—Il ne m'en a pas dit un mot; mais il vous a trouvé sublime, mon cher Talma. Comme il parle bien, le Consul, sur la tragédie! Que de bons conseils il donne! Il trouve que vous êtes tragique de la tête aux pieds. Moi, je ne m'y connais pas comme lui, mais ce que je puis dire, c'est que, pendant votre récit du premier acte, j'ai des frissons qui parcourent tous mes membres, et que, si le public n'était pas tout entier sous vos accents et qu'il pût détourner ses yeux, il me verrait pâlir et lirait sur mon visage l'impression profonde que vous me produisez.

—C'est un grand éloge que vous me faites là.

—Mon Talma, c'est ce que j'éprouve en vous écoutant. Je ne suis plus sur un théâtre, je vous assure; vous me transportez à Rome.
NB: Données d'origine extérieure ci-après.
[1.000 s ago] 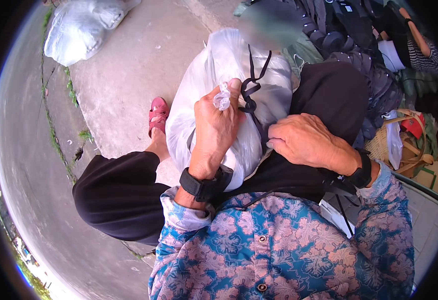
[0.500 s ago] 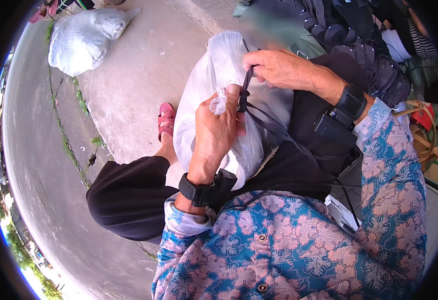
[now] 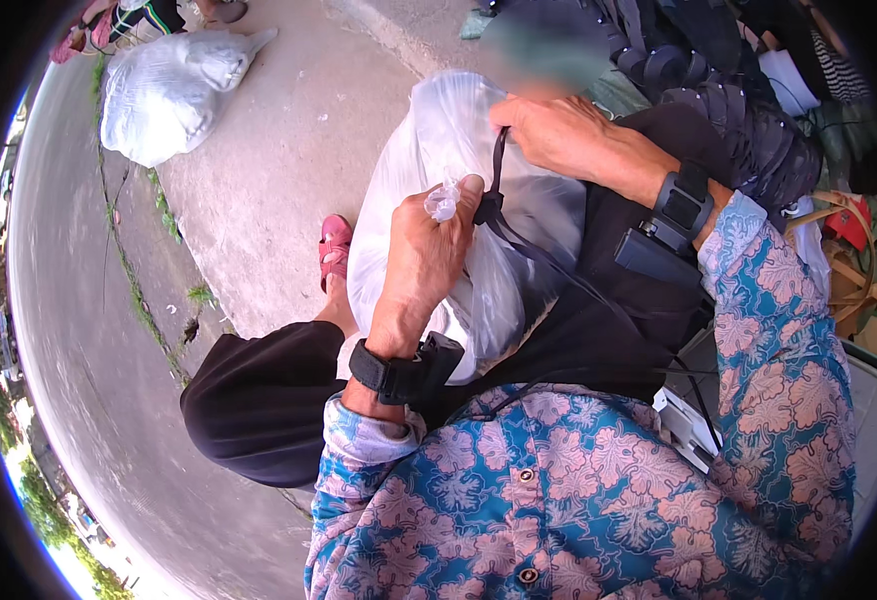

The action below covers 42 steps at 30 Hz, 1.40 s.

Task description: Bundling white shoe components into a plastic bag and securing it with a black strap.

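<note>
A white translucent plastic bag (image 3: 449,125) rests against my lap, its contents not clear through the film. My left hand (image 3: 421,250) is closed around the bag's gathered neck, and a crumpled tuft (image 3: 443,203) pokes out above the fist. Beside the left thumb, a black cord (image 3: 531,250) bunches into a knot, with loose strands trailing down over my dark trousers. My right hand (image 3: 564,138) pinches a loop of this cord and holds it up from the knot; its fingertips are partly turned from view.
Another filled white plastic bag (image 3: 164,100) lies on the concrete at the upper left. Piled black items (image 3: 739,145) stand at the right, near a red object (image 3: 847,222) and tan straps. A white device (image 3: 687,425) sits by my right side. People's feet show at the top left.
My right hand has turned and shifted slightly, still pulling the cord loop up. My left fingers have closed in, and the knot beside the thumb shows more fully.
</note>
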### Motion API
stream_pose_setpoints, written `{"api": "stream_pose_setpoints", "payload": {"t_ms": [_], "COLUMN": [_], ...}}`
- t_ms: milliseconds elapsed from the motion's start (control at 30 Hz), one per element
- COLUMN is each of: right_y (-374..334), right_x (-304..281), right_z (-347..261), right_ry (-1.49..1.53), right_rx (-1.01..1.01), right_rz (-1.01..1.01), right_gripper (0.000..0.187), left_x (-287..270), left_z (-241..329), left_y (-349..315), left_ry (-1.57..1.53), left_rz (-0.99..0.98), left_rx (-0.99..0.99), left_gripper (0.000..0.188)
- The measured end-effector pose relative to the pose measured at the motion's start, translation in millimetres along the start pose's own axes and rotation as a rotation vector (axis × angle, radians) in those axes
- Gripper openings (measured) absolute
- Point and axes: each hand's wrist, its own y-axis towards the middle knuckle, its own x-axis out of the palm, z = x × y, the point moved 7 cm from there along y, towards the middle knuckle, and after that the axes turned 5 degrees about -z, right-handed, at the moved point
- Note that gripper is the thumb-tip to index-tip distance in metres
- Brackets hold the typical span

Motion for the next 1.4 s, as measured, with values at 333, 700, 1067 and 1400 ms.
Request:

—Tu dois être heureuse, d'après ce que tu viens de me raconter. On n'a pas pour une femme, pour laquelle on n'éprouve qu'une fantaisie, tous ces soins tendres et délicats, cette patience qu'il a eue. Il te gâte: tu n'en trouveras pas comme lui.

—Je ne le sais que trop; Talma, c'est que je l'aime, voyez-vous, et c'est fort inquiétant.

—Quand le vois-tu?

—Demain. Il désirait me voir aujourd'hui, mais, sur ma prière...

—Que de femmes voudraient être à votre place! Soyez discrète, je vous en prie; qu'il n'y ait pas le moindre reproche à vous faire. Le Consul aime la décence dans tout. On le saura, on le sait peut-être déjà, et je le crois, mais que ce ne soit pas par vous.

Talma avait la vue très basse; je le voyais me regarder.

—Qu'est-ce que tu as à tes oreilles?